OTel Guest OS metrics are collected from inside the virtual machine, not inferred from the hypervisor. The current coverage includes a curated set of CPU, memory, disk I/O, networking, and per-process metrics, things like CPU utilization, memory usage, uptime, and thread count. Because the collection is driven by the upstream OpenTelemetry Host Metrics Receiver, the supported set is point-in-time and expands as the open-source project evolves rather than on Microsoft's internal release cadence.

That last point is the strategic shift. Previously, Azure customers leaned on Log Analytics (LA) based metrics for fleet visibility. That path still works, remains generally available, and is trusted by thousands of customers. But it is an Azure-specific collection model. The new OTel pipeline stores data in Azure Monitor Workspace using metric-optimized storage, exposes it through native PromQL, and emits the same metric names whether the guest is Windows or Linux.

Alongside the GA, Microsoft shipped several capabilities built on top of this foundation:

  • An enhanced VM monitoring experience with a Basic view (host-OS metrics, no configuration, available on every Azure VM) and a Detailed view (guest-OS metrics, requires light onboarding) in a single interface.
  • Out-of-the-box Grafana dashboards for at-scale, host-level, guest-OS, and per-process monitoring, with full customization and community dashboard imports.
  • Resource-scope querying for Azure Monitor Workspace metrics, so you can query from the context of a resource, resource group, or subscription without knowing which workspace physically stores the data.
  • A preview-bound extension of the Azure Copilot Observability Agent that will fold guest-OS and per-process signals into guided troubleshooting narratives.

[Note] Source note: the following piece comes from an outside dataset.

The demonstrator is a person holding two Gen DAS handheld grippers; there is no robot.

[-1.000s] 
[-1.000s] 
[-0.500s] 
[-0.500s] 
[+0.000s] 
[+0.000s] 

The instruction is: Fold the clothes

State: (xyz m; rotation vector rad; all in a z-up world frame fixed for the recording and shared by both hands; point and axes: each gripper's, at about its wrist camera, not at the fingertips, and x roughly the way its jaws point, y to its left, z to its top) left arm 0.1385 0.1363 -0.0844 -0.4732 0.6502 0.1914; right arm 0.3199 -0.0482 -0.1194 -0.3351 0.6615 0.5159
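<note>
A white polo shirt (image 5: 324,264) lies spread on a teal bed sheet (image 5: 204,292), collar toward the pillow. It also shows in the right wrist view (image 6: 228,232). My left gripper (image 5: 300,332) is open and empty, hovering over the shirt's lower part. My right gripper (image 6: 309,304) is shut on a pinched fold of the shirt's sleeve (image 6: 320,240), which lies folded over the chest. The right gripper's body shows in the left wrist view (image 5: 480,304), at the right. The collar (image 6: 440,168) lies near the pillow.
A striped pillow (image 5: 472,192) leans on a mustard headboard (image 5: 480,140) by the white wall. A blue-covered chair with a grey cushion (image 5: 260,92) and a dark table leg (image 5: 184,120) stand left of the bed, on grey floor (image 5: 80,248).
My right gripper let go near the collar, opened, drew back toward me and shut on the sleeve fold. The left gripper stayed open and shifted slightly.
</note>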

Modern VM monitoring, powered by OpenTelemetry | Microsoft Community Hub

Provider comparison: where this sits in the market

To understand why Microsoft is doing this, it helps to look at how the three major clouds approach VM-level telemetry, because the contrast is exactly what a multi-cloud team is trying to reconcile.

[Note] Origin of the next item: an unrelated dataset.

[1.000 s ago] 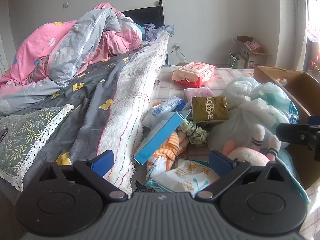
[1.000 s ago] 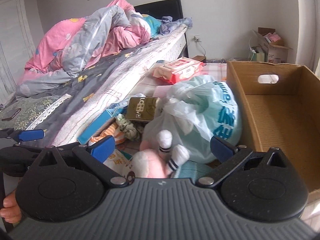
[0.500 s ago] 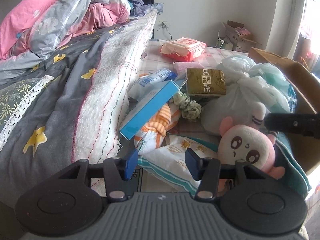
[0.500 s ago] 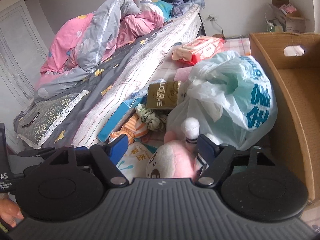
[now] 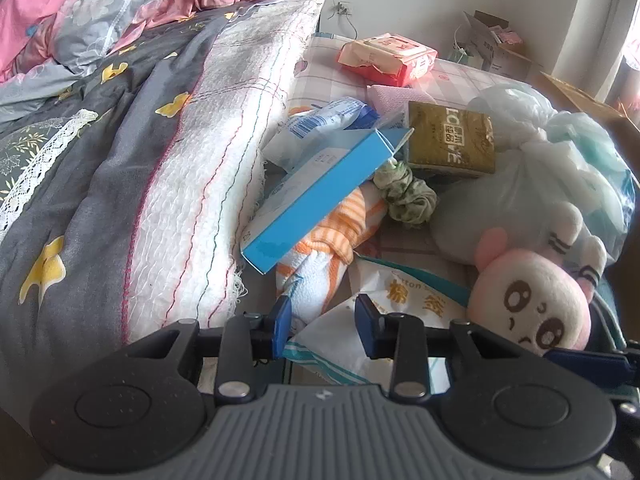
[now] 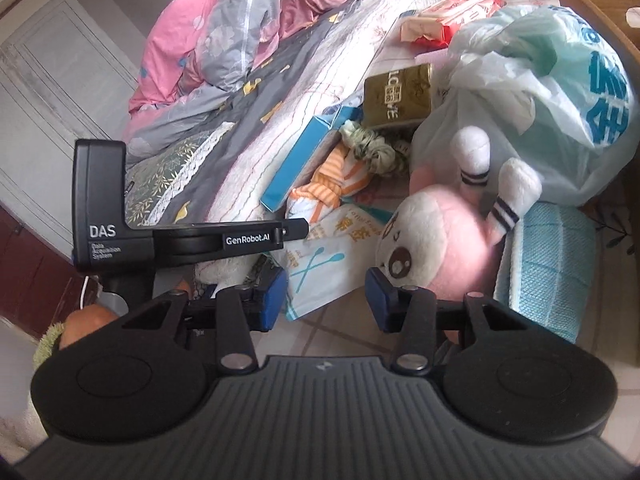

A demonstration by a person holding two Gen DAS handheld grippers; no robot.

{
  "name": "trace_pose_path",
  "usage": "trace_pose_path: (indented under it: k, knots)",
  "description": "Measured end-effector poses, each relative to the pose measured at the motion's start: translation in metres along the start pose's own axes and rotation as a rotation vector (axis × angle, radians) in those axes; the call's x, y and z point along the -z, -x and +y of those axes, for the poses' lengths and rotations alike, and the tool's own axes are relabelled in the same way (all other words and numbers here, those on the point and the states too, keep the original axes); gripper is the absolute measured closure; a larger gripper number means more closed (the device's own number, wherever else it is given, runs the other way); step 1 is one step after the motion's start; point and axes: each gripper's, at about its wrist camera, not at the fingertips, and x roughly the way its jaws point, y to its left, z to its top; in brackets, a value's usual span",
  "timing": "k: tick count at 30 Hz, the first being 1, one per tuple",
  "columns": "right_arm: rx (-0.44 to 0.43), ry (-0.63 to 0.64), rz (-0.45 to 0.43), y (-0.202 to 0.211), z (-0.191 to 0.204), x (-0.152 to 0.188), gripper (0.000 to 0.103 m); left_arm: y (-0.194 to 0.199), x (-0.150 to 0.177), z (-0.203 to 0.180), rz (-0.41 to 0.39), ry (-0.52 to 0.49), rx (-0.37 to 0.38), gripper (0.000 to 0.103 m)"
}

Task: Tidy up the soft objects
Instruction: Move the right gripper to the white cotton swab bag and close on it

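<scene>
A pink plush toy (image 5: 532,304) lies face up on the bed among clutter; it also shows in the right wrist view (image 6: 440,236). A white cotton-swab packet (image 5: 384,304) lies beside it. My left gripper (image 5: 322,330) is part open, its blue pads on either side of the packet's corner. My right gripper (image 6: 326,300) is part open over the same packet (image 6: 324,260), its right pad next to the plush. An orange striped cloth (image 5: 336,236) and a green scrunchie (image 5: 408,196) lie farther in.
A blue box (image 5: 320,200), a gold packet (image 5: 452,140), a red wipes pack (image 5: 386,58) and a full plastic bag (image 6: 540,92) crowd the bed. A cardboard box (image 6: 596,4) stands at right. A folded blue towel (image 6: 548,268) lies under the plush. Quilts (image 5: 120,120) pile at left.
Both grippers have moved forward and down toward the packet and plush, and their jaws have narrowed from wide open to part open.
</scene>
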Motion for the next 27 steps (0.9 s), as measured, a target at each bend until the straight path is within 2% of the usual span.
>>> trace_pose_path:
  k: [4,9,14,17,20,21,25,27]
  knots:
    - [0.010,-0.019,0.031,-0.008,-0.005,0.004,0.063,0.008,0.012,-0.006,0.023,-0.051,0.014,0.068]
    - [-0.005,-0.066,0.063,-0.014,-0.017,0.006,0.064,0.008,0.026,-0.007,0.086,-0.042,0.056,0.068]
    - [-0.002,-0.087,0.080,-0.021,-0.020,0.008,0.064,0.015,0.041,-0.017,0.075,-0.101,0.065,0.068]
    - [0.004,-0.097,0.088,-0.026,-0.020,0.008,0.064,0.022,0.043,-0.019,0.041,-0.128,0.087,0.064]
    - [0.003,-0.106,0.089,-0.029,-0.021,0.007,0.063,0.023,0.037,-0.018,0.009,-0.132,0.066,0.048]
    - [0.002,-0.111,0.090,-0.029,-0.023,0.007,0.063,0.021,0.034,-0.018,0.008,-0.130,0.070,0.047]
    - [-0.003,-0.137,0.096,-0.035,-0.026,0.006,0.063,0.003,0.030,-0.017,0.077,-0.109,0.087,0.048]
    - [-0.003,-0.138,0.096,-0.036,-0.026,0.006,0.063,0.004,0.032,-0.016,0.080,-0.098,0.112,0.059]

Azure (before this GA). Guest metrics flowed through the Log Analytics agent and later the Azure Monitor Agent into a Log Analytics workspace. Powerful for correlation and KQL-based analytics, but the query language, the storage model, and the metric schema were all Azure-native. Moving those dashboards or alert definitions to another platform meant rebuilding them.

AWS. CloudWatch collects basic EC2 metrics at the hypervisor level for free, with deeper guest metrics requiring the CloudWatch agent. AWS has been adding OTel support through the AWS Distro for OpenTelemetry, but the default path still funnels into CloudWatch's own metric and query model.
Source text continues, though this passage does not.